● **Exercise requirements**: For the listing below, give the count of lines containing the string "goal" and nothing else.
---*---
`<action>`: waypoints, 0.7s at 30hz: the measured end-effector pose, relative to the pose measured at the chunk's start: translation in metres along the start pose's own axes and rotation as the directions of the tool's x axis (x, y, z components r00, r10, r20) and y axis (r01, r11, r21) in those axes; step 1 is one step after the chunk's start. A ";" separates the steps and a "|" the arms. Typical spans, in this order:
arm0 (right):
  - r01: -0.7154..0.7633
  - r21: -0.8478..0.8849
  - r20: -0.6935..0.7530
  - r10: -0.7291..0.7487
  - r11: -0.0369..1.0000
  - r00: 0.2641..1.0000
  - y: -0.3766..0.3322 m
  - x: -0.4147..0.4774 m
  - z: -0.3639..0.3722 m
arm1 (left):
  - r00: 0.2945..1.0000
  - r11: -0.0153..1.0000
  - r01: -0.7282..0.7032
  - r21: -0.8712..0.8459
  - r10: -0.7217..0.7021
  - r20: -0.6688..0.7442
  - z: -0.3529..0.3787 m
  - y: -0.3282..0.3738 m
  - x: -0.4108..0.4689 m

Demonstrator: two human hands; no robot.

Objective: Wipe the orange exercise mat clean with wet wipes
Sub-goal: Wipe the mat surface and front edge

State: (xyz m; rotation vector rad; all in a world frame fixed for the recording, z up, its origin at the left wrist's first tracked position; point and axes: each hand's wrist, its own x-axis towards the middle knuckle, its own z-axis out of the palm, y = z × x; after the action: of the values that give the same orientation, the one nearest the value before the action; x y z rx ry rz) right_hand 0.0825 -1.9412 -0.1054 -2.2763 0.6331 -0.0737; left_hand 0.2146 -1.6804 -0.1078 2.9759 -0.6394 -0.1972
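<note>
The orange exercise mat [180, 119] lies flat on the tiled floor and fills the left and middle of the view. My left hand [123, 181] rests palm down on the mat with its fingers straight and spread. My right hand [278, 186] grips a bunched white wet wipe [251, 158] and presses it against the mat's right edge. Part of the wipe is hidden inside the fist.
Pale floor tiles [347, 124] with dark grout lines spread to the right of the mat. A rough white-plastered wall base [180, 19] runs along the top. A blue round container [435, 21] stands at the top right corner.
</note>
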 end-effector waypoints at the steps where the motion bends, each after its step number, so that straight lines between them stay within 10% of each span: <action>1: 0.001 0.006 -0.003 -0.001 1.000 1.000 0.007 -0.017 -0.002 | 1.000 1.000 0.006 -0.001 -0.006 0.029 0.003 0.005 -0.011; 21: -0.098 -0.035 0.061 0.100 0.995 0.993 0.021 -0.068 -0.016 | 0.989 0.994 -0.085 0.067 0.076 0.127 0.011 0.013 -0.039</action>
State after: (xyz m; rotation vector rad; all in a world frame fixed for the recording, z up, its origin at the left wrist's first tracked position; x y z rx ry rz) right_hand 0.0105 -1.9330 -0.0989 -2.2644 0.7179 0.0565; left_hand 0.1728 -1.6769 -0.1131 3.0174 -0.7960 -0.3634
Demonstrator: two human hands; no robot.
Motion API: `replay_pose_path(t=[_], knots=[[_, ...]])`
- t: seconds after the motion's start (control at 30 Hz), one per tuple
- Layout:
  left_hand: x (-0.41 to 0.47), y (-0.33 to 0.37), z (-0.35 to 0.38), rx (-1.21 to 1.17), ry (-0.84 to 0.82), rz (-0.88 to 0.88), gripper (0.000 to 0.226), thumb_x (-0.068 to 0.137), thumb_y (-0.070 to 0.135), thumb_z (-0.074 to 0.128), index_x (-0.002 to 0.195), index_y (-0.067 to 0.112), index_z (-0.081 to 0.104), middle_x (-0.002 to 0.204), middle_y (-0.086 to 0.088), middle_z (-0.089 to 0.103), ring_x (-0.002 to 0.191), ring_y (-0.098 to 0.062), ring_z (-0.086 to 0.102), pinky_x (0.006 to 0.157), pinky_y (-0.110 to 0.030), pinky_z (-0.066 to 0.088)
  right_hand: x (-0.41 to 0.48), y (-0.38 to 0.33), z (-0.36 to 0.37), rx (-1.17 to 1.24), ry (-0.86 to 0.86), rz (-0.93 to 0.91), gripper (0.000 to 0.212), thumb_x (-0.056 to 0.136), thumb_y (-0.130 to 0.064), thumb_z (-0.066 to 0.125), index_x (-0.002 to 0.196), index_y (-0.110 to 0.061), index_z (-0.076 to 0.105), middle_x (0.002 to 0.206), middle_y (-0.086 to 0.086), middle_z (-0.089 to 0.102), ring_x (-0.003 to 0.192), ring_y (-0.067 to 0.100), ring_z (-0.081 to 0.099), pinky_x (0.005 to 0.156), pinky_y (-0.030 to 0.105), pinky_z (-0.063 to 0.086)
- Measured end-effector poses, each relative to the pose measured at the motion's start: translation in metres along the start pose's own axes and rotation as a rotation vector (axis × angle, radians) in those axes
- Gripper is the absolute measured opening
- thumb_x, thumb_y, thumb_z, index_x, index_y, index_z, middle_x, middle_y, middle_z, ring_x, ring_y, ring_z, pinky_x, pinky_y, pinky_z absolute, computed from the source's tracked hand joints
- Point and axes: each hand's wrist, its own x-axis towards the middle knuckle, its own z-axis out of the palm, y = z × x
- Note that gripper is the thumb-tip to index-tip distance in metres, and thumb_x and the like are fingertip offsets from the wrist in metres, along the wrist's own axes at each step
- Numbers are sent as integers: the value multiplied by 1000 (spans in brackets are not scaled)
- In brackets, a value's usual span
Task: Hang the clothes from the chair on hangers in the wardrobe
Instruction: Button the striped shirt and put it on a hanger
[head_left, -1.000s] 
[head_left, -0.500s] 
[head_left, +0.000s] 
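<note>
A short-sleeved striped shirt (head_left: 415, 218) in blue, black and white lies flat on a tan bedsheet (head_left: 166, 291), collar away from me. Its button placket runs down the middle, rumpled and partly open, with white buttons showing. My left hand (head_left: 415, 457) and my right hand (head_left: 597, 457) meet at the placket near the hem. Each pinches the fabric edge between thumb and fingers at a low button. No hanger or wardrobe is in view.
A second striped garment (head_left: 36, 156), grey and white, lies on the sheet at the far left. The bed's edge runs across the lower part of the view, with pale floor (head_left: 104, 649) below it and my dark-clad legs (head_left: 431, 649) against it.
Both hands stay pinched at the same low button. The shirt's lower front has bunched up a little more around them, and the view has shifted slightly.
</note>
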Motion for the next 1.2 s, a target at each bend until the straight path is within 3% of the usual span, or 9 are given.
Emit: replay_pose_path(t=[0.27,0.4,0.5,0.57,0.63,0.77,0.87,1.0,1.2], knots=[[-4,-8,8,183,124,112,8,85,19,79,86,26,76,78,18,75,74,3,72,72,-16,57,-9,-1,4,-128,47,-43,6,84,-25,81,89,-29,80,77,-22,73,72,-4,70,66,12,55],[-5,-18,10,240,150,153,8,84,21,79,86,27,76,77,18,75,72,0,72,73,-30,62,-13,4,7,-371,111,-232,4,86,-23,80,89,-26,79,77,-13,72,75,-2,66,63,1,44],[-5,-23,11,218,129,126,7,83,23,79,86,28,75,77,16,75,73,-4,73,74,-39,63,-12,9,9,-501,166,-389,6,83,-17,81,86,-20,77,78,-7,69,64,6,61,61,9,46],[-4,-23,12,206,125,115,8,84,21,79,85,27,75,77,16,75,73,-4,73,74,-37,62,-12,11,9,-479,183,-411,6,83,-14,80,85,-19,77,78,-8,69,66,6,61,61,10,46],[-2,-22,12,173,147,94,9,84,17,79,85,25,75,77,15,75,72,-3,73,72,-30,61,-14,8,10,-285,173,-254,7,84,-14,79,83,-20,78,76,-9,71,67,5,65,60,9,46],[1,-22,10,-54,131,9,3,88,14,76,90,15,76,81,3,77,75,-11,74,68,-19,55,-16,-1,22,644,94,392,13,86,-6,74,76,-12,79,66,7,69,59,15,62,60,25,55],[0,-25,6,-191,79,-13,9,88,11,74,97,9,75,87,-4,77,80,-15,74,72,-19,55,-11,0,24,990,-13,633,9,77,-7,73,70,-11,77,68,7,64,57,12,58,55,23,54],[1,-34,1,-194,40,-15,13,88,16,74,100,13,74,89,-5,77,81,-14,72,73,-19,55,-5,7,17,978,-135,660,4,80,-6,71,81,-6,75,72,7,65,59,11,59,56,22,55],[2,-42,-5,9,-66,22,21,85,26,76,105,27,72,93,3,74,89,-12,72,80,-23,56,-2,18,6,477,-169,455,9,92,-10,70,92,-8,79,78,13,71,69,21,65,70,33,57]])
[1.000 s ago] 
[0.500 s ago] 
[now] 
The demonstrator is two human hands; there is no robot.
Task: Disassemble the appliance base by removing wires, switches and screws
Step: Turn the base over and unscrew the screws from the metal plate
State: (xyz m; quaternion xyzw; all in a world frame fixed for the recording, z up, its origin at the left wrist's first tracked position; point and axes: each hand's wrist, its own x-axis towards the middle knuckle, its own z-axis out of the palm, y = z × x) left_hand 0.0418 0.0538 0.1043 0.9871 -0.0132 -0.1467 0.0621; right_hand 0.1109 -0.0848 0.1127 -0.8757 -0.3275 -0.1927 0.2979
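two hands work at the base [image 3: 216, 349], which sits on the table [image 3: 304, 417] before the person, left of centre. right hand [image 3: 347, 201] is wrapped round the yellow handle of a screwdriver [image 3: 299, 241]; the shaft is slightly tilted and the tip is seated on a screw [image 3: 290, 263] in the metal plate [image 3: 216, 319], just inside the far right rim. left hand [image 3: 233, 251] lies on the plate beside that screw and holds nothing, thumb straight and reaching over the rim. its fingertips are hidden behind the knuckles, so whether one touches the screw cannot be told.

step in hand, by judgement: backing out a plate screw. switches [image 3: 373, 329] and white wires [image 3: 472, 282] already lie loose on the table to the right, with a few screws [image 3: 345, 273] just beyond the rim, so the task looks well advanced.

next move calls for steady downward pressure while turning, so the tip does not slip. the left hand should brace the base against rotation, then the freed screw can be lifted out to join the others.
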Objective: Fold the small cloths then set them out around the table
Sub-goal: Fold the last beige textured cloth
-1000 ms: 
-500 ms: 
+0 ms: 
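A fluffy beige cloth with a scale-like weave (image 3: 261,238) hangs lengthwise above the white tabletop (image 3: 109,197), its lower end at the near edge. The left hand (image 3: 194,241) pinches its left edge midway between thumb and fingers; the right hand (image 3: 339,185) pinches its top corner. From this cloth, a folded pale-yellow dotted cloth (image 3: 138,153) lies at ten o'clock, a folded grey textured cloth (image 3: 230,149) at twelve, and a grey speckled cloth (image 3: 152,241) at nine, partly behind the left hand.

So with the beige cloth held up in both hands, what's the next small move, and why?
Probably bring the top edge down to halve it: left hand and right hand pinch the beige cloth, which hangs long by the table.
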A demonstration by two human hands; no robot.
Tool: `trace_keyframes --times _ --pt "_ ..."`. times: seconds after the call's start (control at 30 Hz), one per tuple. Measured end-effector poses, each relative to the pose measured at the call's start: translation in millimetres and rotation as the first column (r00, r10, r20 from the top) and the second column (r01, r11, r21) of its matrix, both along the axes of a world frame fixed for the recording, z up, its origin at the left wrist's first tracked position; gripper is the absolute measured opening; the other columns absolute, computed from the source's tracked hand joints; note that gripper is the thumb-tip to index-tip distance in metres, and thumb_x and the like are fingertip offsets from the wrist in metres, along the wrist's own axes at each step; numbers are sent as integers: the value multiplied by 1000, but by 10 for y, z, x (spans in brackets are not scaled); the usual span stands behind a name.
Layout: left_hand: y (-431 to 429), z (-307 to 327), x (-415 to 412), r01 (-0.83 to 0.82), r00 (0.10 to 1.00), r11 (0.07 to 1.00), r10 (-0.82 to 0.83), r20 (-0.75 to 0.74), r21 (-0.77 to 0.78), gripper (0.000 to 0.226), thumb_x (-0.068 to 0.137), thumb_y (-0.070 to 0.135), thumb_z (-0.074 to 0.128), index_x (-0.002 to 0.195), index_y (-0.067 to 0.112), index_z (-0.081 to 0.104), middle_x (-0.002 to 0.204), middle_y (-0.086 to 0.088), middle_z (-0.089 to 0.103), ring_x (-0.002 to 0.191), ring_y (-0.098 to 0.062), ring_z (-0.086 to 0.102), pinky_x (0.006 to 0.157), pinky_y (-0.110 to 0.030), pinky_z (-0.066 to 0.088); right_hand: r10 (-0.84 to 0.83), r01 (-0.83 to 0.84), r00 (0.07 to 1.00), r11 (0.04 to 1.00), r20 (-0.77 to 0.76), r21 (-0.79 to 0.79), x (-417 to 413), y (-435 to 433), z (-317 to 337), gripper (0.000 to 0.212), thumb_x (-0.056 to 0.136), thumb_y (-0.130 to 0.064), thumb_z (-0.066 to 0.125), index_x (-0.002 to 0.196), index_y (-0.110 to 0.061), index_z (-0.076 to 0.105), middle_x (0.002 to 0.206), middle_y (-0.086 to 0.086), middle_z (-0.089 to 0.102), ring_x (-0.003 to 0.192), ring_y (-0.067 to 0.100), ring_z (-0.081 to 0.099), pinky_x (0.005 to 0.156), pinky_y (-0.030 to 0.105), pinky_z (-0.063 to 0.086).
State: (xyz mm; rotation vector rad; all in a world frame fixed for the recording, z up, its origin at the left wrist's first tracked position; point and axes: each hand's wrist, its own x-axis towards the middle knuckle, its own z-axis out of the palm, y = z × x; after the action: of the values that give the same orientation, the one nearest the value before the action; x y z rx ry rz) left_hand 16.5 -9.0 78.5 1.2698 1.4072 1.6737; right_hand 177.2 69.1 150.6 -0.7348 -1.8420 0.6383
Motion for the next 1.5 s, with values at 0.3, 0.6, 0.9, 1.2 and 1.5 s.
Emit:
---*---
● **Reply to the task**: 2